## Instructions for the task
Retype every entry word for word.

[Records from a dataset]
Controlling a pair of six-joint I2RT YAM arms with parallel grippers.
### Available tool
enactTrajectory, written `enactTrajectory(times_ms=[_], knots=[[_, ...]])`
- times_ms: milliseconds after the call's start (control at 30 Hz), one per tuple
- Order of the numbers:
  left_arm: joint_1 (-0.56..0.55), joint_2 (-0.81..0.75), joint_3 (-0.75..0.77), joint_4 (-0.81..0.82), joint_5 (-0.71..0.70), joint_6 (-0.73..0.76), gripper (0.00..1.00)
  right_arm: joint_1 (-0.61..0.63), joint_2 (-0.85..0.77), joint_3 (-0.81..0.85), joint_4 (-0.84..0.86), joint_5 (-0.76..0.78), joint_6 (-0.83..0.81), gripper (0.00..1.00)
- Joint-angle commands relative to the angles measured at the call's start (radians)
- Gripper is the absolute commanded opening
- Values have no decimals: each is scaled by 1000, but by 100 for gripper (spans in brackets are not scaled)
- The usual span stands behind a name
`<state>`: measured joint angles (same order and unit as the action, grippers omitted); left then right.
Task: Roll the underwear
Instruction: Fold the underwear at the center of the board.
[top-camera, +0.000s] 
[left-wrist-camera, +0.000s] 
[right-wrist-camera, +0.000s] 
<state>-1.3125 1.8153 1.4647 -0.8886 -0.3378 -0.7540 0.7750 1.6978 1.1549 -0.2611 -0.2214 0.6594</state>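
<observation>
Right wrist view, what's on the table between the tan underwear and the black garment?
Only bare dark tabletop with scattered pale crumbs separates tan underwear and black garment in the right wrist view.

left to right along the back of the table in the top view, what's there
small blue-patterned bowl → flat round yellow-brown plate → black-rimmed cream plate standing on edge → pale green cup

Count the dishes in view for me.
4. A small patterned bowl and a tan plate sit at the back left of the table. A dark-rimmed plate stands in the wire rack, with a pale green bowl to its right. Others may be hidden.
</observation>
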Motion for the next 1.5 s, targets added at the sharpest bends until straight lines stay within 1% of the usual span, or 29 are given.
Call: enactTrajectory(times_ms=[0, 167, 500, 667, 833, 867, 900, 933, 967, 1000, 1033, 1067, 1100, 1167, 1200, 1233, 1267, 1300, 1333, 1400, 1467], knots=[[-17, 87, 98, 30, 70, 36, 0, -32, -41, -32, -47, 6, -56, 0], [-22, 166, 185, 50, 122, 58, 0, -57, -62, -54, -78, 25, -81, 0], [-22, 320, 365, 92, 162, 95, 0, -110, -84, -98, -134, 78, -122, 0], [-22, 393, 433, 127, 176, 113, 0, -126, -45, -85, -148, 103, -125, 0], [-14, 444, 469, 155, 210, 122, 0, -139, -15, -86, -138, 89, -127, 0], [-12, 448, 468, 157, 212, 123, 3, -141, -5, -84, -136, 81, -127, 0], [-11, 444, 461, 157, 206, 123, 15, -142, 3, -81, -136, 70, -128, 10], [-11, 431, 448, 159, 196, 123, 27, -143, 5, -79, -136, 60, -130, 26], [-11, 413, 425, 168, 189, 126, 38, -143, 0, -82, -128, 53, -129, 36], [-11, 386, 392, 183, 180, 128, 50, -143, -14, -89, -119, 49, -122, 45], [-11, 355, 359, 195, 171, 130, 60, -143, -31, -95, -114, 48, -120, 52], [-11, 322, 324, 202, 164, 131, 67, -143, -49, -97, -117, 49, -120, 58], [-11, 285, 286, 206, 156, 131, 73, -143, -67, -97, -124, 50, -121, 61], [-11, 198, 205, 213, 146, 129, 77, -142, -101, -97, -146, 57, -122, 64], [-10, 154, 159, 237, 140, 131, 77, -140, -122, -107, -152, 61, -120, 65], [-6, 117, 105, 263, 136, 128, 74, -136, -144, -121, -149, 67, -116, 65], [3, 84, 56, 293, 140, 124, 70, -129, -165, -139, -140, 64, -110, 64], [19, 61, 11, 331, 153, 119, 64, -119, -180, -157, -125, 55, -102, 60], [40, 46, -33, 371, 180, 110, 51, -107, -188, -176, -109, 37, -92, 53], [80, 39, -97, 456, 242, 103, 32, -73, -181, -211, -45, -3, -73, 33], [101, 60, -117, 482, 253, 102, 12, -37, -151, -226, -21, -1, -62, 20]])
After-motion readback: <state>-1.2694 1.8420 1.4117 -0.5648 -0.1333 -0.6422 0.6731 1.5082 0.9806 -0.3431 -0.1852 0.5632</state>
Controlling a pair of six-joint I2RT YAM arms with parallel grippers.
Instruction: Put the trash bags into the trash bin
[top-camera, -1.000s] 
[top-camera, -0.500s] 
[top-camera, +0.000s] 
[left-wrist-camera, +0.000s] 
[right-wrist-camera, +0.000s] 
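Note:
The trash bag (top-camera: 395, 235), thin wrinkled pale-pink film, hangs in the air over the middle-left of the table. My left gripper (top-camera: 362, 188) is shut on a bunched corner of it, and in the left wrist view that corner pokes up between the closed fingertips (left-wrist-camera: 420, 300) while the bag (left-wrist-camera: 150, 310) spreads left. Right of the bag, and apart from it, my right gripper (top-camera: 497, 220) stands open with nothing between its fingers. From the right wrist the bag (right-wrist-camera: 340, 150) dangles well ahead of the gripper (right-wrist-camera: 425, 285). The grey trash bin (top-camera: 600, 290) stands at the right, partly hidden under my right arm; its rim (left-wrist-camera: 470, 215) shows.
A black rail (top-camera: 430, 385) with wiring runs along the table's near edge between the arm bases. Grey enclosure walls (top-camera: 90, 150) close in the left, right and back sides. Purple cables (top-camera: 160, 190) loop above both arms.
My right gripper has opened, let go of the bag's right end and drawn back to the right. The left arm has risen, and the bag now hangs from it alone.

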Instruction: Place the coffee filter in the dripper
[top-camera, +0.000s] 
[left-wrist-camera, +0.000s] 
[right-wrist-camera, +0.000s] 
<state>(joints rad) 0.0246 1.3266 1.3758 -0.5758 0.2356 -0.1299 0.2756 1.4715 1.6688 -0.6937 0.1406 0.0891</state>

## Reply
Controlling a pair of six-joint I2RT YAM arms with parallel grippers.
### Available tool
enactTrajectory, written `enactTrajectory(times_ms=[_], knots=[[_, ...]])`
- times_ms: milliseconds after the call's start (control at 30 Hz), one per tuple
- Order of the numbers:
  left_arm: joint_1 (-0.56..0.55), joint_2 (-0.81..0.75), joint_3 (-0.75..0.77), joint_4 (-0.81..0.82), joint_5 (-0.71..0.70), joint_6 (-0.73..0.76), gripper (0.00..1.00)
  right_arm: joint_1 (-0.61..0.63), joint_2 (-0.85..0.77), joint_3 (-0.81..0.85), joint_4 (-0.84..0.86), joint_5 (-0.76..0.78), joint_6 (-0.83..0.81), gripper (0.00..1.00)
- Joint-angle commands relative to the angles measured at the call's start (radians)
- Gripper is the absolute commanded opening
- Values have no decimals: each is scaled by 1000, but by 100 for gripper (spans in brackets are not scaled)
- The usual span stands behind a name
`<state>`: measured joint angles (same order and unit as the action, grippers omitted); left then right.
Task: Roll the underwear
Instruction: Fold the underwear at the center of the board.
[top-camera, +0.000s] 
[left-wrist-camera, +0.000s] 
[right-wrist-camera, +0.000s] 
<state>-1.3125 1.8153 1.4647 -0.8886 -0.3378 -0.7540 0.7750 1.6978 1.1549 -0.2611 -0.2214 0.6594</state>
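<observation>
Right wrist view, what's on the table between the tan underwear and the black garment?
Only bare dark tabletop with scattered pale crumbs separates tan underwear and black garment in the right wrist view.

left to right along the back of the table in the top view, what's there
small blue-patterned bowl → flat round yellow-brown plate → black-rimmed cream plate standing on edge → pale green cup

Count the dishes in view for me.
4. A small patterned bowl and a tan plate sit at the back left of the table. A dark-rimmed plate stands in the wire rack, with a pale green bowl to its right. Others may be hidden.
</observation>
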Motion for the next 1.5 s, targets added at the sharpest bends until straight lines stay within 1% of the usual span, or 29 are given.
Call: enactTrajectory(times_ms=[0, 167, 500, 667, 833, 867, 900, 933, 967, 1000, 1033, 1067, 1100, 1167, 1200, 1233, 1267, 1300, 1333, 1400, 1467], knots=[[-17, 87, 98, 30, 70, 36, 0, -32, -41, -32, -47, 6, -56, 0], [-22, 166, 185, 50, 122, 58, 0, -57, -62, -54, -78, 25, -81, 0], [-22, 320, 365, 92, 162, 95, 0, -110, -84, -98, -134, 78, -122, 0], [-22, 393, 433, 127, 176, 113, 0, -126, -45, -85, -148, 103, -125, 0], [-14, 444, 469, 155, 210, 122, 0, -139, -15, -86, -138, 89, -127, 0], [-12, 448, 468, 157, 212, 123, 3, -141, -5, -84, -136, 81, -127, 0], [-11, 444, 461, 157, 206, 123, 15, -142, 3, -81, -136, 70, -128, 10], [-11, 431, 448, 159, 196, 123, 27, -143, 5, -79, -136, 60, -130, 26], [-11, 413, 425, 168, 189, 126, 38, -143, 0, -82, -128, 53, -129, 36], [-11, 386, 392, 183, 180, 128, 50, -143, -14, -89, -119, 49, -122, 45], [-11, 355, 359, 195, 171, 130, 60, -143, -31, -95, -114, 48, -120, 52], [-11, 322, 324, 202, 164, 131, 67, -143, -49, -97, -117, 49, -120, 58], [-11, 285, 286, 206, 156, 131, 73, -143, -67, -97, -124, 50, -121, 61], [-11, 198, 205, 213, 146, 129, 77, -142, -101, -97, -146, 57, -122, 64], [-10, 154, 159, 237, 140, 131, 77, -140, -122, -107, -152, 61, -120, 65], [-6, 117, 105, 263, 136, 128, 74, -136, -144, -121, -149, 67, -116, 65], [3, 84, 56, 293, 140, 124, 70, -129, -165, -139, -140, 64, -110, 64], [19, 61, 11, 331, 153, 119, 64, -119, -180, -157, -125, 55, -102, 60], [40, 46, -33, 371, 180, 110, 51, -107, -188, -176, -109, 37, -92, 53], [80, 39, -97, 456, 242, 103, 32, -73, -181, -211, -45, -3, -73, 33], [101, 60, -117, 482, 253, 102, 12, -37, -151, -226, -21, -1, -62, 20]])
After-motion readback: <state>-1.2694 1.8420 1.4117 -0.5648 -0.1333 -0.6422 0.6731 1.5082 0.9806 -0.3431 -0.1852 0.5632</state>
Controlling a pair of six-joint I2RT YAM arms with parallel grippers.
Instruction: Put the trash bags into the trash bin
[top-camera, -1.000s] 
[top-camera, -0.500s] 
[top-camera, +0.000s] 
[left-wrist-camera, +0.000s] 
[right-wrist-camera, +0.000s] 
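Note:
The trash bag (top-camera: 395, 235), thin wrinkled pale-pink film, hangs in the air over the middle-left of the table. My left gripper (top-camera: 362, 188) is shut on a bunched corner of it, and in the left wrist view that corner pokes up between the closed fingertips (left-wrist-camera: 420, 300) while the bag (left-wrist-camera: 150, 310) spreads left. Right of the bag, and apart from it, my right gripper (top-camera: 497, 220) stands open with nothing between its fingers. From the right wrist the bag (right-wrist-camera: 340, 150) dangles well ahead of the gripper (right-wrist-camera: 425, 285). The grey trash bin (top-camera: 600, 290) stands at the right, partly hidden under my right arm; its rim (left-wrist-camera: 470, 215) shows.
A black rail (top-camera: 430, 385) with wiring runs along the table's near edge between the arm bases. Grey enclosure walls (top-camera: 90, 150) close in the left, right and back sides. Purple cables (top-camera: 160, 190) loop above both arms.
My right gripper has opened, let go of the bag's right end and drawn back to the right. The left arm has risen, and the bag now hangs from it alone.
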
Instruction: Place the coffee filter in the dripper
[top-camera, +0.000s] 
[left-wrist-camera, +0.000s] 
[right-wrist-camera, +0.000s] 
<state>(joints rad) 0.0246 1.3266 1.3758 -0.5758 0.2356 -0.1299 0.2756 1.4715 1.6688 -0.6937 0.1406 0.0891</state>

The response to the exercise is complete.